Faire émerger la nouvelle génération d’agriculteurs

Soutenir le renforcement des capacités des organisations paysannes africaines en améliorant les politiques, les technologies et les capacités

Atelier organisé par le Centre technique de coopération agricole et rurale (CTA), l’Organisation Panafricaine des Agriculteurs (PAFO) et Agricord

Bruxelles, les 6 et 7 novembre 2018

 

Contexte

Pour nourrir les plus de 9 milliards d’habitants que comptera notre planète d’ici 2050, il faudra doubler durablement la production alimentaire et l’Afrique est bien placée pour y contribuer. Mais il faut aussi veiller à développer une agriculture résiliente face au climat, capable de faire face aux tensions et aux chocs ou de se rétablir après ces crises.
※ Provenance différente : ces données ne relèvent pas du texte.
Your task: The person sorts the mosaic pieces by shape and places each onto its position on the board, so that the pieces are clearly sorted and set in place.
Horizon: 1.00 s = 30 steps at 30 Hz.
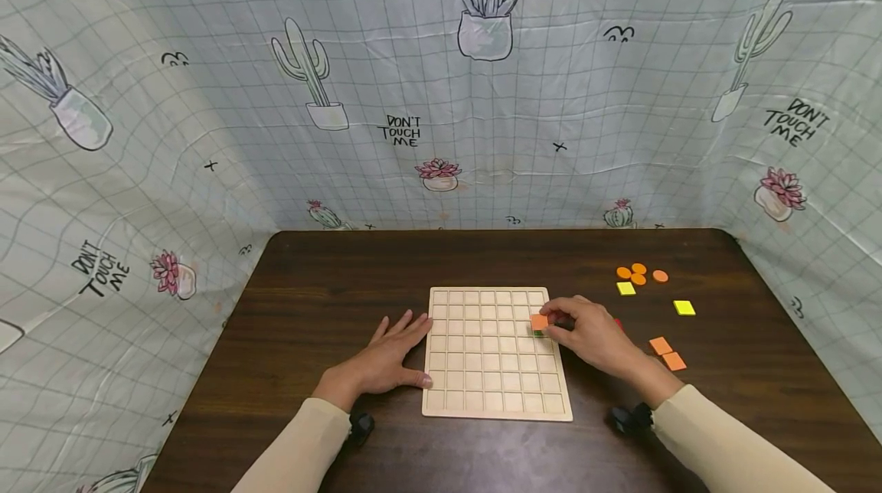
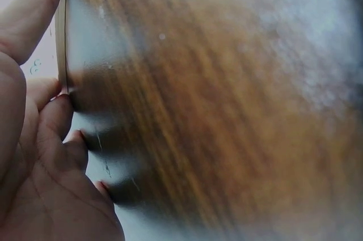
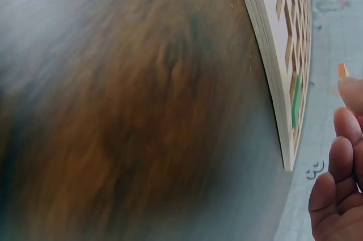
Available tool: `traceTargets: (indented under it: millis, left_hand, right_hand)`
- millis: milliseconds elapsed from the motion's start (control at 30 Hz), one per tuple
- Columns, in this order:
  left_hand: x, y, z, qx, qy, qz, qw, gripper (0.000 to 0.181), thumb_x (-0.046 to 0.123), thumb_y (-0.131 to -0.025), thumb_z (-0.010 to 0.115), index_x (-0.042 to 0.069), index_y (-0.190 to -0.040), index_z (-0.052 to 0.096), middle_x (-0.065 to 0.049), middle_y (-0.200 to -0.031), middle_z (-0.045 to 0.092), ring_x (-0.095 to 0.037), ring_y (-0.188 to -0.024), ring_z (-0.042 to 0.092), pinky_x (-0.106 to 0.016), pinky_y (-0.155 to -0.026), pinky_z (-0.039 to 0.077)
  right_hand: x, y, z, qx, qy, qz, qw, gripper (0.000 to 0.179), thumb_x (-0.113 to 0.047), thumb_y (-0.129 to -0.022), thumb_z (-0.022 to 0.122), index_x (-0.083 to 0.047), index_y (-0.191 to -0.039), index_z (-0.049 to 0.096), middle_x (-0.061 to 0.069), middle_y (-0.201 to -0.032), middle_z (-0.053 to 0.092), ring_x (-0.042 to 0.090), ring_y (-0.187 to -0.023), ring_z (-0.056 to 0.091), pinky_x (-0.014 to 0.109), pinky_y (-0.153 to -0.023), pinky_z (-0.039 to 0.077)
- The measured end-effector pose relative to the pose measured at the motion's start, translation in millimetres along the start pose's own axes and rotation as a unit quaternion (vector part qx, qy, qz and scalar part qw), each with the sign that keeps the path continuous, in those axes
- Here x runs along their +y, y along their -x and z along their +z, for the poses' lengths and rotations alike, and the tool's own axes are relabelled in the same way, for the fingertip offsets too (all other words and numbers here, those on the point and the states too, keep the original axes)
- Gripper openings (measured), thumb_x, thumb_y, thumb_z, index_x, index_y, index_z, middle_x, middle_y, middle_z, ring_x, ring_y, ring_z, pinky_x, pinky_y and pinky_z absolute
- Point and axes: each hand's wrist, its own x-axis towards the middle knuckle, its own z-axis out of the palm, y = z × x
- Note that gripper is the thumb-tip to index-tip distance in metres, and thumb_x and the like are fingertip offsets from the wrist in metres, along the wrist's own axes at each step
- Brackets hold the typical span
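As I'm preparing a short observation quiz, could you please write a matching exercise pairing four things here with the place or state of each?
Column one:
1. Left hand
2. Right hand
3. Green piece
4. Orange discs

Column two:
A. Pinching an orange square tile
B. Lying on the table, right of the board
C. Touching the board's left edge
D. Lying on the board, near its right edge

Pairs: 1-C, 2-A, 3-D, 4-B
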Motion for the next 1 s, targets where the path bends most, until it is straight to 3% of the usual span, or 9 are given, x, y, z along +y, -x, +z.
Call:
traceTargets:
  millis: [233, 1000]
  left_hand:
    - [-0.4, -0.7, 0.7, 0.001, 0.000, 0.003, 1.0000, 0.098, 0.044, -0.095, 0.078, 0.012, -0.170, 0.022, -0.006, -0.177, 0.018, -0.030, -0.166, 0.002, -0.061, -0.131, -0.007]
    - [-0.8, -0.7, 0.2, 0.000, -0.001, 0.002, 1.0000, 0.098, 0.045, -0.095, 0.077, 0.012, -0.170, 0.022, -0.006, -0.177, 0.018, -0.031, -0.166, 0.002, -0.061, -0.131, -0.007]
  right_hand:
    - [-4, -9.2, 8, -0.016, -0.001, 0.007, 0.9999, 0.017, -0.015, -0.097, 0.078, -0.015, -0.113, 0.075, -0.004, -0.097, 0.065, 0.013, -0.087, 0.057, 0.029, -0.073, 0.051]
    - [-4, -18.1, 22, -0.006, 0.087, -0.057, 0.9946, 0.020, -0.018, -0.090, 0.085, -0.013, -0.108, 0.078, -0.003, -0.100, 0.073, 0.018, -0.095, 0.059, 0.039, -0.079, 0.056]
Le défi consiste à générer une croissance agricole durable qui produise suffisamment d’aliments et à s’assurer que tout le monde puisse en profiter. Cette « agriculture de nouvelle génération » doit aussi s’ouvrir aux personnes les plus vulnérables et être résiliente, de façon à pouvoir résister à la multiplication des tensions et des chocs.

En Afrique, l’agriculture est le seul secteur qui semble avoir l’ampleur et la capacité à nouer des liens avec d’autres secteurs économiques, deux prérequis indispensables pour se développer à une échelle permettant de réduire la pauvreté – du moins dans un avenir relativement proche. En outre, puisque ce secteur génère entre 20 et 50 % du produit intérieur brut (PIB) dans les pays africains à faible revenu, l’accélération de la croissance agricole assurera des gains de croissance supplémentaires au niveau national, au bénéfice d’autres secteurs de l’économie. Ce sont là autant de facteurs qui, du point de vue de la croissance, plaident en faveur d’une contribution plus active de l’agriculture dans le processus de développement du continent africain.

Pour faire émerger cette agriculture de nouvelle génération, il est donc essentiel de reconnaître le rôle des groupements de petits exploitants dans la transformation agricole du continent et de soutenir les initiatives des organisations paysannes. Celles-ci peuvent contribuer à l’emploi et à l’amélioration des revenus, tout en favorisant une croissance plus inclusive. Leur rôle est capital dans l’intégration des petits exploitants dans les chaînes de valeur et dans leur accès aux marchés, à l’innovation et à l’information. Mais il faut pour cela que ces organisations paysannes puissent disposer d’informations sur leurs propres membres et dans le domaine de la gouvernance, sans oublier les informations externes (sur les marchés, les conditions de production, les innovations).

Lorsqu’on leur en donne les moyens, les femmes des régions rurales et les entrepreneuses peuvent devenir – et deviennent – de puissants agents du changement. Une plus grande autonomisation de ces femmes, grâce à l’accès aux ressources financières, à la terre, aux intrants, au matériel agricole et aux nouvelles technologies, renforcerait la capacité de l’Afrique à améliorer la sécurité alimentaire et nutritionnelle, à assurer une gestion durable des ressources naturelles et à préserver les écosystèmes et l’environnement. Les femmes des régions rurales pourraient ainsi contribuer davantage à la réalisation des OMD, à l’éradication de la faim, à la réduction de la pauvreté et à la croissance économique africaine.